You are three novels down, on to your fourth one, and you've been writing for years. Now you find yourself on the list ofGranta’s Best of Young British Novelists. What does that mean to you?

It’s wonderful. I grew up reading novelists from earlier lists — Will Self, A.L. Kennedy, Martin Amis, Jeanette Winterson, Julian Barnes, Louis de Bernieres, Rachel Cusk — and I was always aware of the Granta list. But, of course, you never expect to be on these sorts of lists, because these things are not yours to demand. So I was not expecting it, at all, and I was genuinely delighted.
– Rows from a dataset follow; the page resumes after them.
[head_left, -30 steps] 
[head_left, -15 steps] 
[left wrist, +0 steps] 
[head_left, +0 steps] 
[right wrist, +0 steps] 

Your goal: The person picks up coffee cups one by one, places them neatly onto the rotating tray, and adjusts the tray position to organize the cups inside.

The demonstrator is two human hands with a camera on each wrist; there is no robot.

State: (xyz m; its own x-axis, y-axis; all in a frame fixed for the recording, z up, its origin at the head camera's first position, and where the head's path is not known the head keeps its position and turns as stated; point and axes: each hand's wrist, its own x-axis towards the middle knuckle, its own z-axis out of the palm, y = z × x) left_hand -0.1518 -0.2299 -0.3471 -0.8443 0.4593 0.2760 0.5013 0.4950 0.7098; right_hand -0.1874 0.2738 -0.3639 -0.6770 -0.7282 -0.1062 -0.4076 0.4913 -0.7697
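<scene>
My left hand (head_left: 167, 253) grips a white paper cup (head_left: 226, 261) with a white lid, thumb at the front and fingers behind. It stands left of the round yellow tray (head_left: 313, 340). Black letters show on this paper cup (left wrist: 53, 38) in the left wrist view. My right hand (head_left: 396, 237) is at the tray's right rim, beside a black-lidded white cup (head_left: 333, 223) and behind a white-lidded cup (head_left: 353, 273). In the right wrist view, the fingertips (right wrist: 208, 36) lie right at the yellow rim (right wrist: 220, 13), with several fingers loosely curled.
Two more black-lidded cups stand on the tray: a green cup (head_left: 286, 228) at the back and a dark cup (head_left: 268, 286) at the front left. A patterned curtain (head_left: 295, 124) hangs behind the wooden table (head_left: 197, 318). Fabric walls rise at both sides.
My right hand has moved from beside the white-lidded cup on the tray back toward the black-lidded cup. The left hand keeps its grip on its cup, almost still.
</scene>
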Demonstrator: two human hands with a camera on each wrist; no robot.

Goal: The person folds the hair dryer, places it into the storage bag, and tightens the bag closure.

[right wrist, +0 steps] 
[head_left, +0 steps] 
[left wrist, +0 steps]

You also hope it will encourage publishers to take a risk with your writing when you experiment or write books that don’t strike them as automatically commercial. So all such forms of professional recognition are delightful in themselves but you also hope they translate into greater creative freedom as well.

It will also be very interesting to see how the 2013 generation of Granta BOYBN fares in the changing climate of global publishing. We know how previous generations have fared and so it will be an interesting point of comparison, as the contemporary discussion is very much about the demise of publishing and the end of creative copyright online and the new conditions for the creative classes — filmmakers, musicians, writers — who used to live from monies earned from their creative copyright.

One of the greatest pleasures of it all though has been the opportunity to travel and to meet audiences in India, China, Europe, North America and, soon, I'll be in South America too.